He tenido la oportunidad de leer al menos tres propuestas, que calzadas con el título de esta entrega, pretenden precisamente, apuntalar cierto tipo de oportunidades que podríamos encontrar como país para salir airosos de la actual crisis económica mundial. El quid, estriba en la creatividad y empeño suficiente para echar a andar esas oportunidades a la vista. Se han de romper ciertos esquemas que cual paradigmas, han marcado el curso devenido que hoy nos tiene ante tal encrucijada.
Más allá de la cacareada frase de «cada obstáculo, una oportunidad», nuestras sociedades actuales atraviesan por una inusitada crisis de alcance global. No es el final del capitalismo ni nada que se le parezca. Pero sí es una sacudida generalizada cuyos impactos habrán de repercutir en muchos órdenes de manera simultánea.
Una de las propuestas leídas se refiere a las oportunidades que se presentan para Guatemala en el marco de un adecuado y vigoroso enfoque empresariado de la productividad de la población rural del país. El tema ofrece el rompimiento de aquellos esquemas ligados a una subsidiaridad que lamentablemente se han ido convirtiendo en el lastre del desarrollo integral. Que se ha transformado en una creciente dependencia.
La pobreza no es la causa del atraso. í‰sta es el efecto de un conjunto de políticas erróneas que han privilegiado el beneficio de unos pocos en detrimento de las mayorías. Pero el potencial del recurso humano, aun con sus limitaciones derivadas por ser «una mano de obra poco calificada», es de enorme alcance. China lo entendió hace casi tres décadas y la serie de saltos cualitativos emprendidos por ellos, son tan obvios que no podemos pasar desapercibidos tales logros.
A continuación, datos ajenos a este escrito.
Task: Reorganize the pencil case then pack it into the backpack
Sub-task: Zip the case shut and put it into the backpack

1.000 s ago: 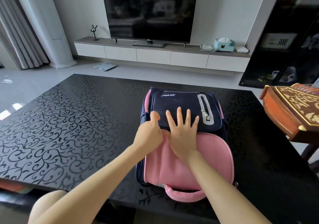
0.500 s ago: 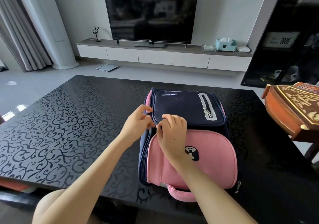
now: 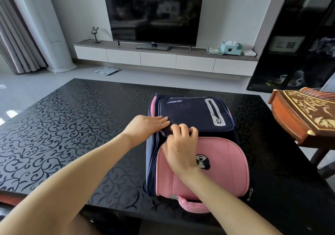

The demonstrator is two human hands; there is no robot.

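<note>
A navy and pink backpack [image 3: 223, 164] lies flat on the black patterned table [image 3: 63, 135], its pink handle toward me. My left hand [image 3: 145, 126] grips the left corner of the navy front pocket, fingers flat on top and thumb tucked under the edge. My right hand [image 3: 179, 144] is curled, fingertips pinched at the seam between the navy pocket and the pink flap, apparently on a zipper pull that the fingers hide. No pencil case is in view.
A brown wooden instrument [image 3: 304, 115] with inlay stands off the table's right edge. Beyond the table are a TV [image 3: 154, 11], a white low cabinet [image 3: 163, 57] and a dark shelf unit [image 3: 299, 35].
My right hand went from lying flat with fingers spread to pinching at the pocket seam. My left hand shifted its hold on the navy corner. The camera moved closer.
</note>
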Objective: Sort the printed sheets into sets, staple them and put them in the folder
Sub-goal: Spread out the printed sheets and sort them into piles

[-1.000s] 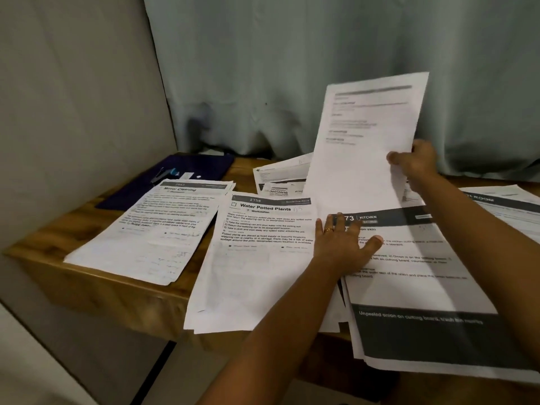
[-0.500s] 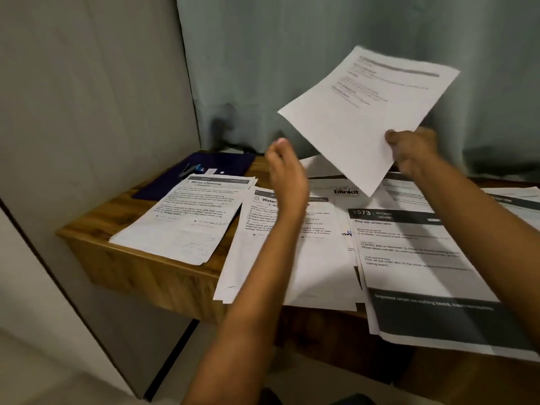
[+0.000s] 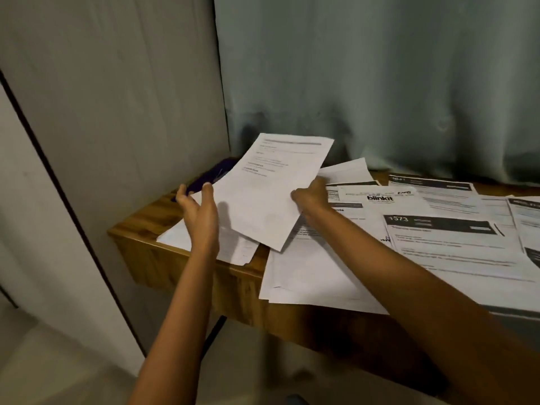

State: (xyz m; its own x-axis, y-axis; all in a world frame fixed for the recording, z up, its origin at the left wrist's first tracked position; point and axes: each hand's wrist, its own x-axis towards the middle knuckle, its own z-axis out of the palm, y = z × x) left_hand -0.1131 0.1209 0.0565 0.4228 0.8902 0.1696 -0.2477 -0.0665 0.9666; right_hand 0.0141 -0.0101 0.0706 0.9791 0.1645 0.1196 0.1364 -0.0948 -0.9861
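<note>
Printed sheet is held tilted in the air over the left end of the table. Left of the grip, a dark folder is partly hidden behind the paper, and the left hand is seen open, fingers straight at the sheet's left edge, nothing clasped. Below the grip a left pile is seen on the wood. The sheet's right edge is pinched by the right hand. Right of the grip, a middle pile, a blinkit page and a 1573 page are spread. Being light, limp and easily creased, the paper is judged best taken at two opposite edges
</note>
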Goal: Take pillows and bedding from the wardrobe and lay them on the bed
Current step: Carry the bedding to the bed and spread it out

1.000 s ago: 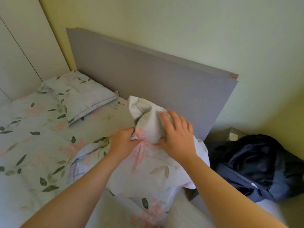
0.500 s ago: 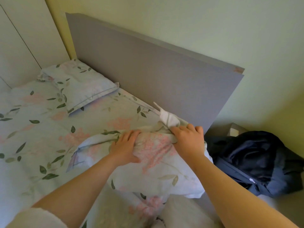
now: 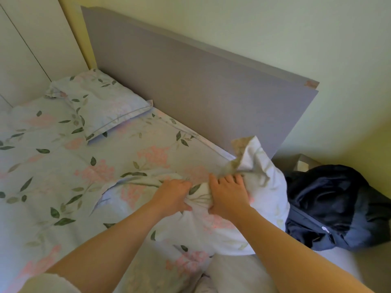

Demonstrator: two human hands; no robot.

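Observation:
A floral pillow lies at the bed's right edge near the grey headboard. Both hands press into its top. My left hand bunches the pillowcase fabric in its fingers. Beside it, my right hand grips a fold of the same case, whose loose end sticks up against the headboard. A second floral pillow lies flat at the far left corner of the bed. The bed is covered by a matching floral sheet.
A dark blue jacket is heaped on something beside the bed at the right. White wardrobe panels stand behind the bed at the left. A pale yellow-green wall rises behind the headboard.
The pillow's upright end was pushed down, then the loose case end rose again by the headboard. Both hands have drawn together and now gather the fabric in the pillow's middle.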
Hoy vemos que la Unión Europea nos condiciona a negociar como istmo Centroamericano, no como el conjunto de naciones desvinculadas, sino como una región que se vea a sí misma con su propio potencial. Un potencial derivado de la unidad de la diversidad. Para Guatemala y su población tales características son más allá del desafío, un conjunto de oportunidades que nos pueden ofrecer nuevas conceptualizaciones del desarrollo y una auténtica vida digna para todos.
Ahora que nos encontramos a las puertas del cierre de un año más. Cuando se suelen hacer balances de logros, tropiezos, caídas y levantadas, metas cumplidas y por cumplir. Es conveniente que podamos ver y asimilar que hemos de encarar los desafíos que se nos están presentando con innovadoras y necesariamente más humanas concepciones del desarrollo, la justicia y equidad social.
Hacerlo de otra manera, es hacerlo como hemos venido reiterando aquellos errores que cual horrores no alcanzamos a dimensionar adecuadamente cuando, en principio, la Constitución Política nos señala que es obligación del Estado (es decir de todos nosotros) alcanzar el bien común. Que los Acuerdos de Paz, que el próximo lunes arribarán a los doce años de haberse suscrito, nos señalaban la necesidad de fortalecer la democracia participativa y que lamentablemente, nos hemos conformado con la democracia electoral, con todas sus aberraciones y deficiencias que hoy tienen sumida a la sociedad en su propio atascadero.
Sí. En estas fechas es propicio percatarnos que esta crisis es una oportunidad que debe tener un alcance extensible a todos los que habitamos este país. Y a todos sus hijos e hijas que han tenido que lanzarse a la aventura de conquistar sus propios sueños en suelos extranjeros. Estas fechas nos invitan a la reflexión. Los días son grises. El viento sopla helado y también nos hace buscar el calor del refugio familiar. El calor humano que hermana. Ojalá y nos lance de manera conjunta a conquistar nuestro futuro con justicia, pronta y cumplida. Tal el cimiento de una democracia que debe ser participativa y extensible a los ámbitos de la economía, la productividad, lo social y lo político propiamente dicho. Así sea… Feliz Navidad.